NoSQL databases are best used when the data is a blob, there are few updates, and you want to keep all of them together. They are also useful when you want inherent redundancy or aggregations in the data.

Cassandra Architecture [10:27]

The video transitions into Cassandra's architecture, highlighting a cluster of five nodes where requests are distributed based on a hash of the request key. A good hash function ensures uniform distribution of requests across nodes, maximizing resource utilization. If the initial hash function is poor, a two-layer cluster can be implemented with a different hash function on the second layer to achieve better distribution. Data is replicated across multiple nodes to prevent data loss if a node crashes. The hashing concept allows for easy replication, where copies of data are stored on subsequent nodes. This setup provides load balancing and redundancy, enhancing both read speed and data guarantee.

Quorum [18:00]

The discussion moves to distributed consensus, particularly the concept of quorum. With a replication factor of three, data is copied across multiple nodes. Quorum is a mechanism where multiple nodes agree on a value to return to the user. For example, if a write operation is in progress and a node crashes, the remaining nodes use timestamps to determine the latest data version. A quorum of two out of three nodes is often used, meaning if two nodes agree on a value, that value is considered the truth. While this approach carries a small risk of returning incorrect data, it prioritizes availability over strict consistency.

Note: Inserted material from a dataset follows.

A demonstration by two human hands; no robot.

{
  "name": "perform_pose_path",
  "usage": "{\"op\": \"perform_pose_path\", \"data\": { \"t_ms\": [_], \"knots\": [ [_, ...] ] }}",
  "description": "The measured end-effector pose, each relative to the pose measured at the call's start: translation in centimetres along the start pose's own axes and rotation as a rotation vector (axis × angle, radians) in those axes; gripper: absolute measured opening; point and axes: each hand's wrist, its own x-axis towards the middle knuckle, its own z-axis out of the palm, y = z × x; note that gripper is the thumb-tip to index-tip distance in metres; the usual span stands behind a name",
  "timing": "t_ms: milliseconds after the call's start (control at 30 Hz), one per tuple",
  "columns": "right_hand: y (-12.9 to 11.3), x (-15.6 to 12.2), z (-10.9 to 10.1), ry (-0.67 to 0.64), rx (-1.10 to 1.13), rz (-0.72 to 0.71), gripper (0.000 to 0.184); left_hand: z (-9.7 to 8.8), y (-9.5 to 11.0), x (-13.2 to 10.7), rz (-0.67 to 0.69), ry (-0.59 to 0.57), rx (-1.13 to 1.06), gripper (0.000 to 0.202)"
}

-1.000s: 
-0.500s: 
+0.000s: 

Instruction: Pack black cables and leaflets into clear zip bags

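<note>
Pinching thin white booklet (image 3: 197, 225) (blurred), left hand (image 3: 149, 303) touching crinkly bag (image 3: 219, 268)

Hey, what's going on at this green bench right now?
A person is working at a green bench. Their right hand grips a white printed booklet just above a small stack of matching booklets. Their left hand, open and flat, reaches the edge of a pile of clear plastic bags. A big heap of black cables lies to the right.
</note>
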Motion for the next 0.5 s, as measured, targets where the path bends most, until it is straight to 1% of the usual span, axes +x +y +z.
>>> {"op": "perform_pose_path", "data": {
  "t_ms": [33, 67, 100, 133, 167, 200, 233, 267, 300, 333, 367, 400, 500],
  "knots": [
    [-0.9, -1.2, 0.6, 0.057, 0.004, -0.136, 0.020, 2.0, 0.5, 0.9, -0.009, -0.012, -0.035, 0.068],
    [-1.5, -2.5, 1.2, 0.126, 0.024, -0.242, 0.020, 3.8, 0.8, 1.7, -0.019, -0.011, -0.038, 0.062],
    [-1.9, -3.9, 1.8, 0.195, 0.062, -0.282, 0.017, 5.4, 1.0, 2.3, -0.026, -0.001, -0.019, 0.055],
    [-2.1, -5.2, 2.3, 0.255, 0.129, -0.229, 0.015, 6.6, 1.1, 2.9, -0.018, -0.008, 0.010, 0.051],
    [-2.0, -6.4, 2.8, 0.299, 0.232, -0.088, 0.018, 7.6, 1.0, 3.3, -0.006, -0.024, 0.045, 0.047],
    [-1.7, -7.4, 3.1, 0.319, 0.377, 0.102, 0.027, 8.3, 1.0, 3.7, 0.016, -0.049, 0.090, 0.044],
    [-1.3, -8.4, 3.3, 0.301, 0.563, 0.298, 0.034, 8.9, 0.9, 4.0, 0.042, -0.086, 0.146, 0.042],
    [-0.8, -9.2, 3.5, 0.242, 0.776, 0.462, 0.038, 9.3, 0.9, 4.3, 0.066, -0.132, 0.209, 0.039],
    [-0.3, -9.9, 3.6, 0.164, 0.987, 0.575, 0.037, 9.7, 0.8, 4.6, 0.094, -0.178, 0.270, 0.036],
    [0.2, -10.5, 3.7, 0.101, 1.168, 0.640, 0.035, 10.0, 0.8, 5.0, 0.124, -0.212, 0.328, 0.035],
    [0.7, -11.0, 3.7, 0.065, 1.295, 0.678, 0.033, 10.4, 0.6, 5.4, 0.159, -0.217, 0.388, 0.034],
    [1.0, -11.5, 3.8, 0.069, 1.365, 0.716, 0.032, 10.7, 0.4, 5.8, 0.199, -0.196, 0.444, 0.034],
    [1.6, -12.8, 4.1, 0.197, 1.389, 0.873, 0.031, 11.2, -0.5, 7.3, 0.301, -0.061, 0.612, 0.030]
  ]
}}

Compaction of SST tables [21:30]

Finally, the video explains how Cassandra stores and writes data using SSTables (Sorted String Tables). Incoming requests are initially stored in memory as a log file for fast sequential writing. Periodically, this memory is dumped into SSTables, where the keys are sorted. SSTables are immutable, meaning updates create new records. To manage storage usage with duplicate keys, Cassandra uses compaction, merging different SSTables. Compaction is an Order N operation, similar to a merge sort, optimizing for space. Deleted records are marked with tombstones, which are used during read operations to identify and remove dead records.